1
Kendi meskenlerindeki boz kırığı griye çalan bu feneri inşa etmeleri kronolojide kalın puntolarla belirtilecek yeni bir aşamaydı. Bunu şimdiden farketmeleri epey güçtü ancak ileride o kısımda altını çizerlerken kullandıkları fosforlu kalemin değerini anlamaları zor olmayacaktı. Alabildiğine parlak o fosfor rengi, bir mutluluğun alametiymişçesine kadınların gözünde belirmişti.

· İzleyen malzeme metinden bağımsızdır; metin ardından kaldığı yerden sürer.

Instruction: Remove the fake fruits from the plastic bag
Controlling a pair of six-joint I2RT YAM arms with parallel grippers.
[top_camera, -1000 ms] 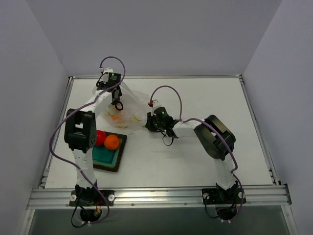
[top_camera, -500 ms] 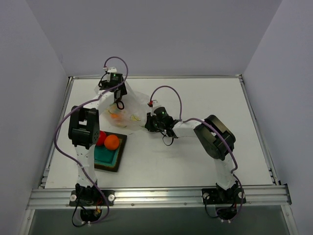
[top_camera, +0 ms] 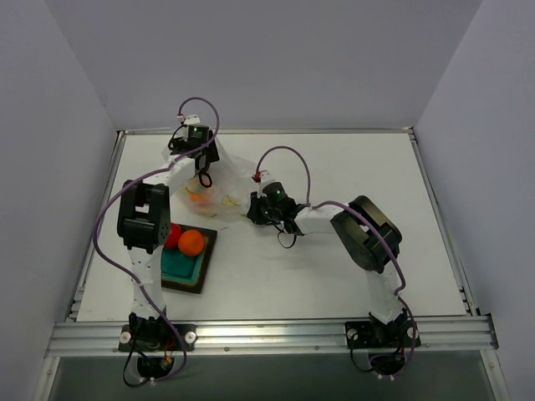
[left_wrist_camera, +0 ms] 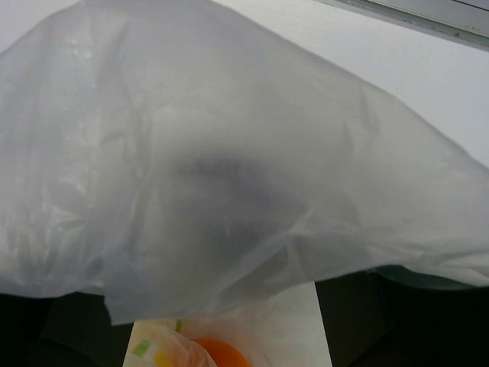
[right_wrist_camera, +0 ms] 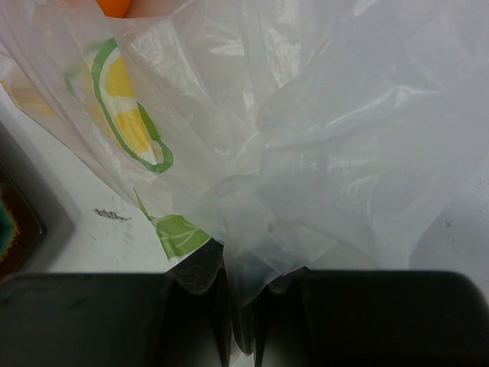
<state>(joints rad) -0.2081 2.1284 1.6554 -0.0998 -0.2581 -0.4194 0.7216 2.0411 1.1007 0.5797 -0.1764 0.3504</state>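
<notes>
Red plastic fruit (top_camera: 171,235) and orange plastic fruit (top_camera: 192,242) sit in the square teal dish (top_camera: 178,266), lower left. Another orange one (top_camera: 196,198) is left inside the clear printed plastic bag (top_camera: 234,180). The right gripper (right_wrist_camera: 242,289) pinches its film; left gripper (top_camera: 202,175), can't tell.

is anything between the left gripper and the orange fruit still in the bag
Yes: a fold of the clear plastic bag printed with citrus slices hangs across in front of the left gripper, and the glossy orange plastic fruit only peeks below its lower edge.
</notes>
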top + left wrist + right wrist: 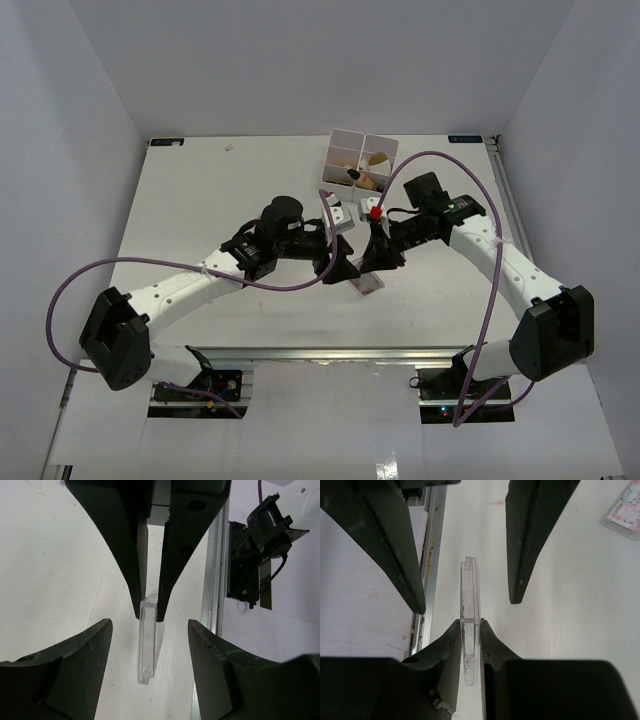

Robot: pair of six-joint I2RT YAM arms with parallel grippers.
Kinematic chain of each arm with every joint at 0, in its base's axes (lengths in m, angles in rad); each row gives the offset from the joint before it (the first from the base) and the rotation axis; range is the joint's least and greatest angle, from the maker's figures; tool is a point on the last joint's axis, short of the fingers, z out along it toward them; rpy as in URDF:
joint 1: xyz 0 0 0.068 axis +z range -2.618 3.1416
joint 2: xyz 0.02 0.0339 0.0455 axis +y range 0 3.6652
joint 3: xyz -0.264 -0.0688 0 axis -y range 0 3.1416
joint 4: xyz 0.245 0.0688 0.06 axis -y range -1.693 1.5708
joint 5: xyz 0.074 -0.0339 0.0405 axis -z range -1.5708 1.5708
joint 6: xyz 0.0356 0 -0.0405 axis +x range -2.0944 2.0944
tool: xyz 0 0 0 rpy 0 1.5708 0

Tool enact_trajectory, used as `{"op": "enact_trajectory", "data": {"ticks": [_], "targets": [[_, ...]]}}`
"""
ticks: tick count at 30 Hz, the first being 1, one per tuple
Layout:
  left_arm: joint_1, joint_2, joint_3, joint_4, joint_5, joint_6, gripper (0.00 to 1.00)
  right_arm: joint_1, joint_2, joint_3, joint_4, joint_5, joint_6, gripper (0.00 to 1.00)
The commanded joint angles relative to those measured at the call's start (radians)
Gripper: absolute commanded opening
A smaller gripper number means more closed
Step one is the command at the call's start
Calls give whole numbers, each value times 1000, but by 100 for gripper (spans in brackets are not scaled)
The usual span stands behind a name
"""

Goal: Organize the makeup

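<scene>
A flat packet in a clear case [470,595] stands on edge just above the table, and my right gripper [470,623] is shut on one end of it. From above the packet [370,284] looks pinkish, under my right gripper [377,262]. My left gripper [150,625] is open, one finger on each side of the packet's [147,645] free end and not touching it. It meets the right one at the table's middle [338,268]. A second pink packet [625,511] lies flat on the table. More makeup sits in the white box [345,140], including a tan piece [378,158] and a dark-capped item [355,176].
The metal rail [212,580] at the table's near edge runs close beside both grippers. White walls close the table in on three sides. A small light piece [340,218] lies just behind the left gripper.
</scene>
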Motion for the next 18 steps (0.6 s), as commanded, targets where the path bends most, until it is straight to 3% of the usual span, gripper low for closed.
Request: {"op": "enact_trajectory", "data": {"ticks": [1,11,14,18], "targets": [[-5,-100,-5,25,-71,22,74,-13,-20,16,-7,-12,-27,8],[7,-264,-126,-48,-337,-1,77,-71,10,79,-26,46,-52,8],[12,-346,-196,-66,-456,-42,78,-108,44,169,-18,71,-27,8],[20,-443,-263,-94,-595,-78,87,-135,143,330,44,135,62,8]]}}
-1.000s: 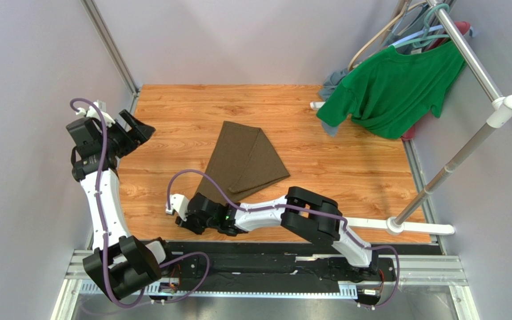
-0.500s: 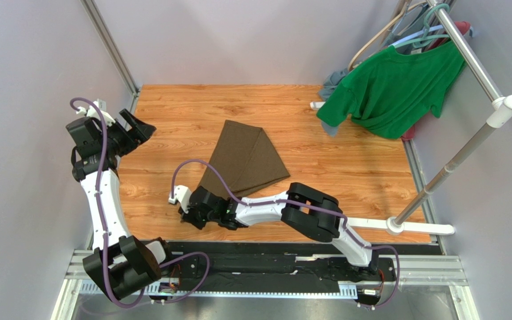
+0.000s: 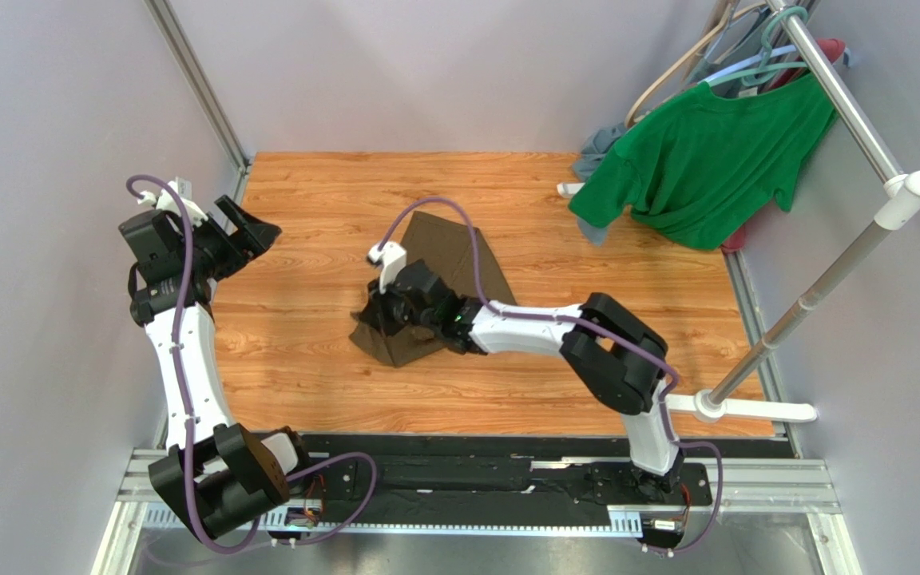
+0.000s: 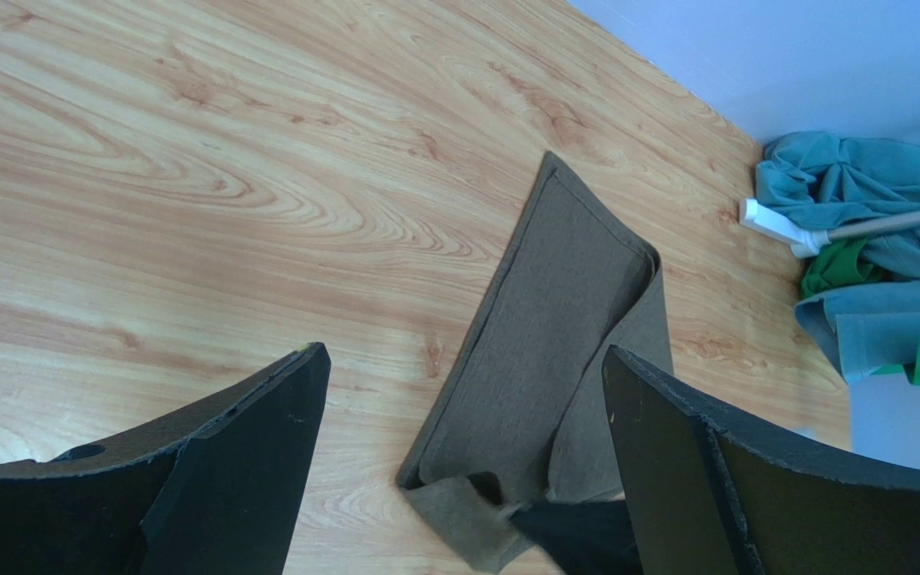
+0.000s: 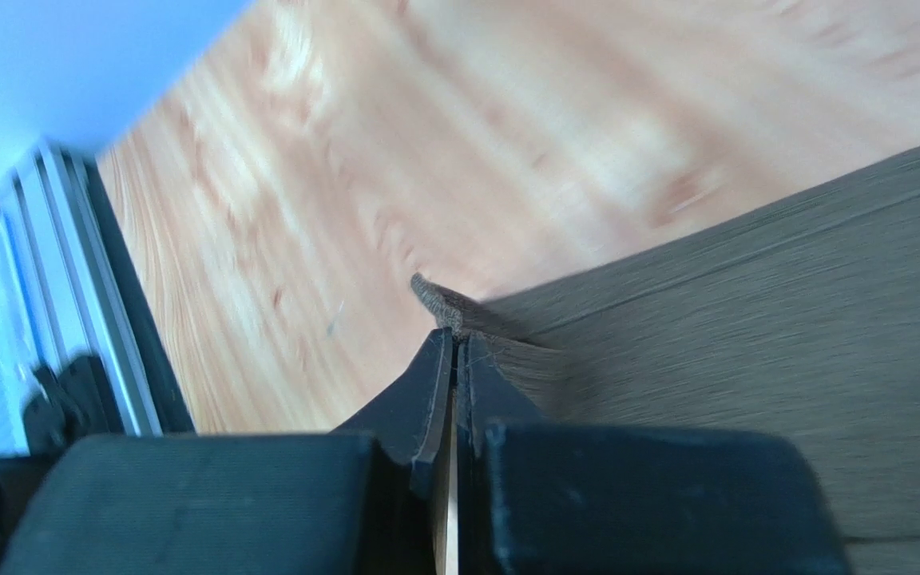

Az sonra kıyıya yanaşacak gemi için ufku gözlüyordu Nehir. Adadaki tek deniz feneri bu iş için biçilmiş kaftandı. Önceki akşam müthiş bir poyrazla, gözleri gibi korudukları fenerin tunç aynadan oluşan üst bölümü parçalara ayrılmıştı. O an için harala gürele el birliğiyle onardıkları tepe kısmı artık önemli ölçüde işlevini yitirmişti. Yaptıkları iş bölümü sonucu kendisine bu iş kolu çıkmıştı. Serden beri beklemeye ayrı bir anlam atfetmişti. Beklemenin o anki otobüs durağındaki durağan etkisini hissetmiyordu. Aksine film şeritlerinin düzineler düzineler halinde bobinlere geçişi misali bir şey hissediyordu içinde. Çağlayan hızındaki bu duygu durumuna o yüzden yerel duygu dilinde “umutlu bekleyiş” adını veriyorlardı.